Я в последний раз приехал к Карасевому омуту. В середине сентября рыбы уже не были так прожорливы и активны, как летом. Я пытался сконцентрироваться на рыбалке, но мысли мои витали далеко. Целый день взлетали самолеты, и хотя обычно я практически не обращал на них внимания, сегодня от постоянного шума у меня разболелась голова. Я уже хотел было собираться и ехать домой, когда случилось это.
Я не спускал глаз с только что взлетевшего самолета сначала потому, что гул двигателей звучал как-то необычно, а затем потому, что он резко накренился и внезапно потерял высоту. Пилот пытался выправить нос так, чтобы самолет смог снова сесть. Послышался взрыв, и из одного ревущего двигателя вырвались языки пламени. Я вскочил на трясущиеся ноги, мне сделалось дурно. В тот момент мне было страшно, как никогда, ужас приковал меня к месту. Сотни людей вот-вот умрут, я стану свидетелем их гибели, но поделать ничего не могу. Не знаю, выдумал ли я это позже или действительно видел лица в иллюминаторах, идущих вдоль фюзеляжа. Самолет падал на Карасевый омут, только это заставило меня сдвинуться с места. Но прежде чем со всех ног броситься прочь, я сунул руку в корзину и достал фотоаппарат. Навел объектив на падающий самолет и сделал один снимок. Потом побежал.
К счастью, удара я не видел, потому что уже был у подножия откоса, когда самолет упал.
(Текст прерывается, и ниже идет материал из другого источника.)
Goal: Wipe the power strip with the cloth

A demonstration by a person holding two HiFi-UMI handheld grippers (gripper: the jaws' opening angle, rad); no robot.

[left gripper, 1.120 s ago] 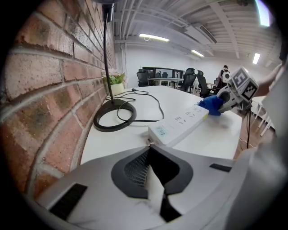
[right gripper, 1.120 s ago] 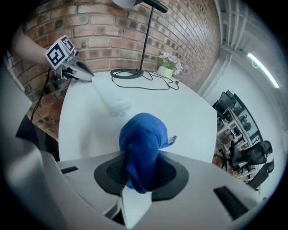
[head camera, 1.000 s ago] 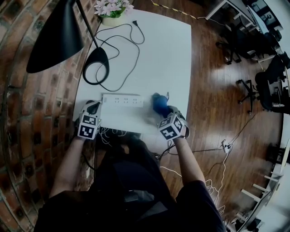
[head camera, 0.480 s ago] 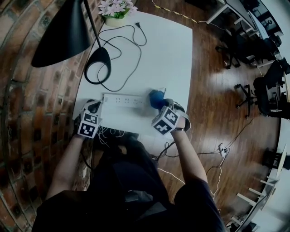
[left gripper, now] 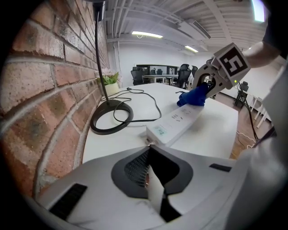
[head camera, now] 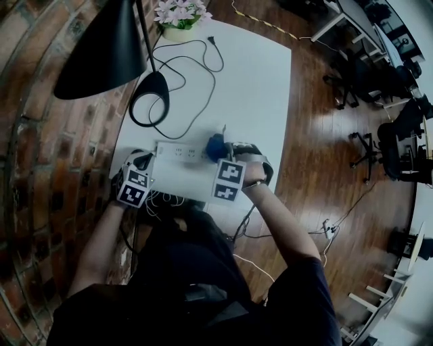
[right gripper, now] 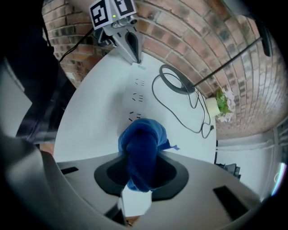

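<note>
Since a second ago the right gripper (head camera: 223, 153) has slid left along the power strip (head camera: 177, 151) and rolled, so its marker cube now shows two faces stacked one above the other. The blue cloth (head camera: 214, 145) has gone with it, from beyond the strip's right end to on top of the strip's right part. The left gripper (head camera: 147, 159) has kept its place at the strip's left end.

Nearest the camera, the person's dark-clothed body and both bare forearms reach up to the near edge of the white table (head camera: 254, 88). The right gripper's jaws are clamped narrowly on the bunched cloth, which bulges out past their tips and presses down on the strip. The left gripper's jaws are closed together with nothing between them, their tip right against the strip's left end; whether it actually touches I cannot tell.

The white strip lies crosswise near the table's front edge, sockets up, with its left and middle sockets uncovered. Behind it a black cable (head camera: 196, 67) loops loosely across the table and ends in a plug (head camera: 211, 39) near the far edge. To the left stands a black lamp, its ring base (head camera: 150, 100) on the table by the brick wall (head camera: 40, 149) and its shade (head camera: 101, 51) hanging over the wall side. At the table's far edge sits a small pot of pale flowers (head camera: 179, 15). Beyond the table, on the right, is a wooden floor (head camera: 325, 135) with dark office chairs (head camera: 358, 67).
</note>
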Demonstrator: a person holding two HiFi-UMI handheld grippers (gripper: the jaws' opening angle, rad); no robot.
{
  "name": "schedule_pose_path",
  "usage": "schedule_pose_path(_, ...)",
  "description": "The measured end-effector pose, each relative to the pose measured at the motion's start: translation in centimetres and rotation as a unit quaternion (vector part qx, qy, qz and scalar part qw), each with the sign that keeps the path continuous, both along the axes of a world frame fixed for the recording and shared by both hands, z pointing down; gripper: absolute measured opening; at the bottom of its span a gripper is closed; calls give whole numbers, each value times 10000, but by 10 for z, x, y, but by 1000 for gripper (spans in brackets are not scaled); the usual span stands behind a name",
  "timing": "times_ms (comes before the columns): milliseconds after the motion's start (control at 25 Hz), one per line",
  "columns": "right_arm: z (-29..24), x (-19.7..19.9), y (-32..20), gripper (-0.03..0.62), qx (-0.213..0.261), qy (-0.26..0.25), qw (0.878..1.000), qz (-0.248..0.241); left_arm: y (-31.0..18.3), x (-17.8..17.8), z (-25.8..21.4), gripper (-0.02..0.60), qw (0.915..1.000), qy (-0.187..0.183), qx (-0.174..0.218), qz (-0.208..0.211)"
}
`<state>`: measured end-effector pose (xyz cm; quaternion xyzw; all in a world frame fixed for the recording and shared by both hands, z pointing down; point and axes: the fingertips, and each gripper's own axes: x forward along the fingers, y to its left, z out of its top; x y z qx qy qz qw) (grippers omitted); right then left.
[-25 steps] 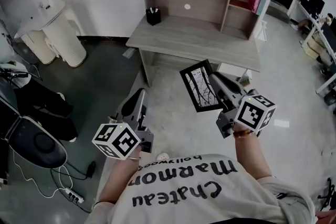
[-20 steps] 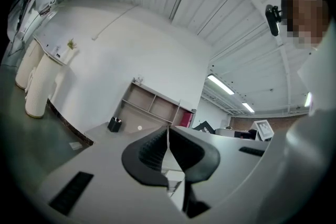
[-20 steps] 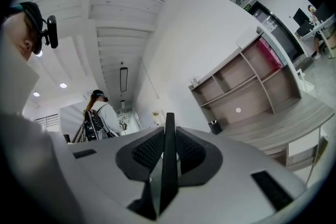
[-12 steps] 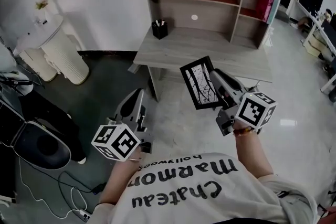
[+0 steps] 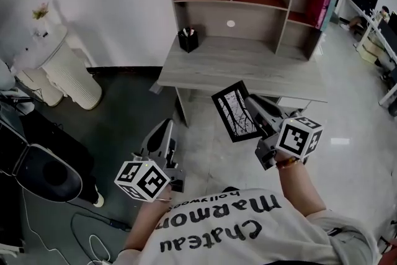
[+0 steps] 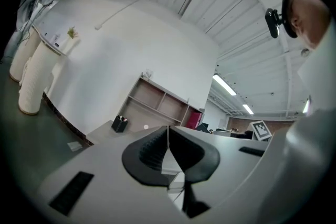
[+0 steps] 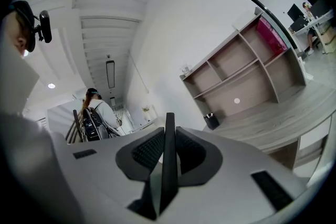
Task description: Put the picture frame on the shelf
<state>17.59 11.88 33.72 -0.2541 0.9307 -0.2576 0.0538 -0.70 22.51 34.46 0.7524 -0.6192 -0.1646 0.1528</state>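
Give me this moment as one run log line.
right hand-held gripper: shut on picture frame | left hand-held gripper: shut, empty | shelf: ahead above desk, frame not yet on it

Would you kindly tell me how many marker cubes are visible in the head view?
2. One marker cube sits on the left gripper, low at left above the shirt; the other on the right gripper, behind the picture frame it holds. None seems hidden.
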Motion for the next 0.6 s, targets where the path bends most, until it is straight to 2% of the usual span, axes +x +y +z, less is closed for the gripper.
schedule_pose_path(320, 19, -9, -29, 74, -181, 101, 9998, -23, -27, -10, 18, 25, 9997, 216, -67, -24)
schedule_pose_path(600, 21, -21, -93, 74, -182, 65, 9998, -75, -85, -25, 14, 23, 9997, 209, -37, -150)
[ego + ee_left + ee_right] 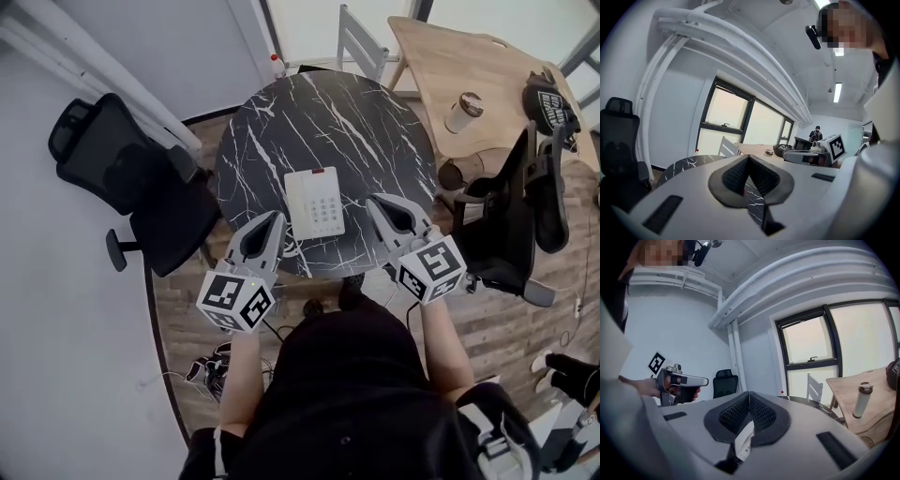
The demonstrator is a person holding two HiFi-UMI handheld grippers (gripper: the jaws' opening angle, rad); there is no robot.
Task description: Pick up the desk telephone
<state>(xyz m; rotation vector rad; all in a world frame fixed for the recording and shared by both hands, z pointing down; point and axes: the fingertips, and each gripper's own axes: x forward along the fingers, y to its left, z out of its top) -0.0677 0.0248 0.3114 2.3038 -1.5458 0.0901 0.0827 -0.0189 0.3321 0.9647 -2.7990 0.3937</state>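
Note:
A white desk telephone [314,202] with a keypad lies flat on the near half of a round black marble table [281,122]. My left gripper [275,217] hovers at the table's near left edge, left of the phone, shut and empty. Right of the phone, my right gripper [374,200] is over the near right edge, also shut with nothing in it. In the left gripper view the jaws [748,157] meet above the marble top [689,164]. A sliver of the white phone [744,438] shows under the shut jaws of the right gripper [749,393].
A black office chair [131,183] stands left of the table and another black chair [520,211] at the right. A wooden table [459,66] at the back right carries a cup [463,111] and a dark bag [551,101]. A white chair [361,42] stands behind the marble table.

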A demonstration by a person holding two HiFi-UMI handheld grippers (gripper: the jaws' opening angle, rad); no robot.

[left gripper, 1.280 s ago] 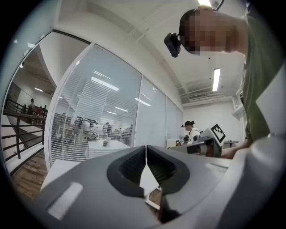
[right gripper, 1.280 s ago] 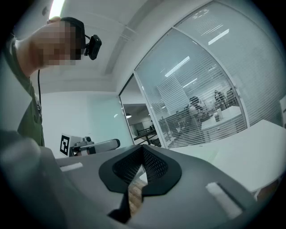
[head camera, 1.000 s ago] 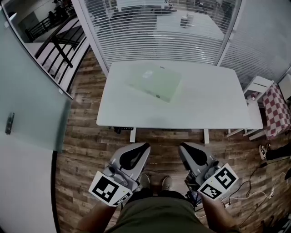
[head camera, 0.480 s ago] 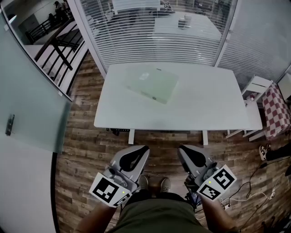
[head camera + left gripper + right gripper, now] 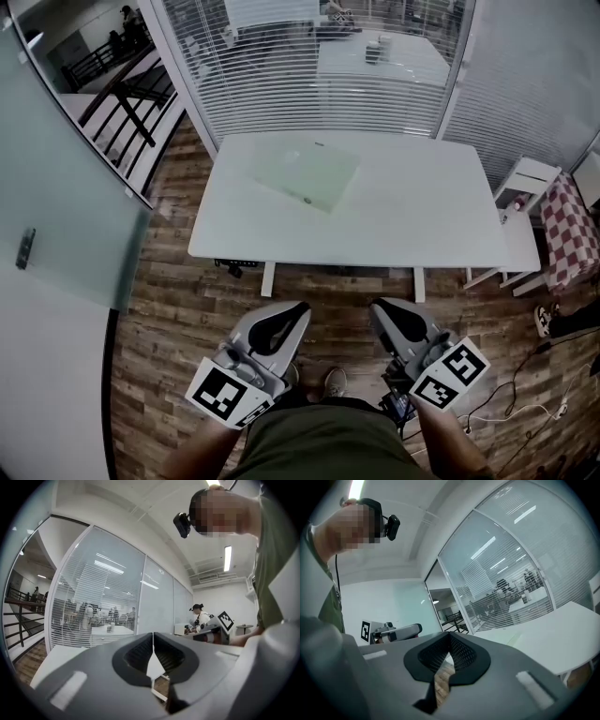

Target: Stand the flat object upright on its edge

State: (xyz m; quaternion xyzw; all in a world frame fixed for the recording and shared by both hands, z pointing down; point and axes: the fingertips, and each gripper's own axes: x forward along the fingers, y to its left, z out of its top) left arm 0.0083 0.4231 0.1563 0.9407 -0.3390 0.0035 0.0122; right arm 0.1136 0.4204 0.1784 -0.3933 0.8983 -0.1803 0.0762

Увидел я чудовищный огненный шар, который победоносным цветком взметнулся над деревьями, и, конечно же, я его почувствовал. Меня швырнуло на землю, я ударился головой и потерял сознание. Когда я пришел в себя, вокруг меня сновали люди, кто-то откинул мне с глаз челку и спросил, вижу ли я что-нибудь. Но я только кричал:
— Это тот? Тот, на котором была она?
Люди не понимали, о чем это я. Позже я узнал, что она действительно была на борту рухнувшего лайнера. Не случайно я был у Карасевого омута в день, когда она улетала в Массачусетс. Где еще мне было быть? Куда идти? Кое-что происходит само собой, без нашего выбора. Я должен был быть именно там. Я не знал, на каком самолете полетит она, но зато был там, совсем рядом с ней, до последней минуты. Ведь это лучше, к тому же менее мучительно, чем прощание в самом здании аэропорта.
Самолет рухнул в Карасевый омут, все пассажиры и команда погибли, как передали после. Еще до крушения огонь охватил салон. Из-за пожара и взрыва тел не осталось. На сей раз газеты обошлись без деталей. Приняли решение не осушать омут и поставить памятник, оставить все как было. Расследователи крушения так и не установили причину аварии, но вероятность бомбы исключили. В прессе появились фотографии места падения самолета, но снимков падающего лайнера не было.
Пока я сидел на травянистом холмике и разглаживал пальцами фотографию, небеса постепенно темнели. В мерцании уходящего дня я погрузился в созерцание снимка, как делал бесчисленное количество раз. Я никогда не показывал его ни одной живой душе. Не только потому, что тоска была моя собственная и глубоко личная. Я чувствовал, что лишним будет чужое вторжение в жизни — жизни, прожитые в самые последние мгновения, — всех 326 пассажиров и команды. Снова и снова я задумывался, не отнести ли фотографию в газету. Мне казалось, что в снимке заключена великая сила, но мне никак не удавалось разобрать, была ли она силой во благо и во исцеление или же приведет к худшему. Может, фото нанесет дополнительный удар пережившим утрату? Я решил не рисковать и оставил снимок у себя. Но я знал, что придет время, когда я отпущу прошлое.